--- DATA PROVIDED Enclosed Below ---

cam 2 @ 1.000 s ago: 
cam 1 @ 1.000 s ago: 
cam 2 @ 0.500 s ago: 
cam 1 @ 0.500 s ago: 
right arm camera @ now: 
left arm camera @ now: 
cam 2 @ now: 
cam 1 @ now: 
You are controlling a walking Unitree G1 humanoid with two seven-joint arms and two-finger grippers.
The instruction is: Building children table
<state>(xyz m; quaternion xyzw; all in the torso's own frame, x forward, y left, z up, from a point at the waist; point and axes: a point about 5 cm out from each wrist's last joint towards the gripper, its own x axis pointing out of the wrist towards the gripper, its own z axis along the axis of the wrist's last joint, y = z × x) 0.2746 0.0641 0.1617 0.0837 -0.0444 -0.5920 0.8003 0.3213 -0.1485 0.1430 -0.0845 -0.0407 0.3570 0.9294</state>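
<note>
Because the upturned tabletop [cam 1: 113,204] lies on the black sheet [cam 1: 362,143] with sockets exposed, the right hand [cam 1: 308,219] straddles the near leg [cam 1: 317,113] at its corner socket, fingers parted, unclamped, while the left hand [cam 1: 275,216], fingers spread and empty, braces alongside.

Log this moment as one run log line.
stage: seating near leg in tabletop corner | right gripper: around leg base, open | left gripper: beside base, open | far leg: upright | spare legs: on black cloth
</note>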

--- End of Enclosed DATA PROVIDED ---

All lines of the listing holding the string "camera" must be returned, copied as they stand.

• **REPLY**:
right arm camera @ now: 
left arm camera @ now: 

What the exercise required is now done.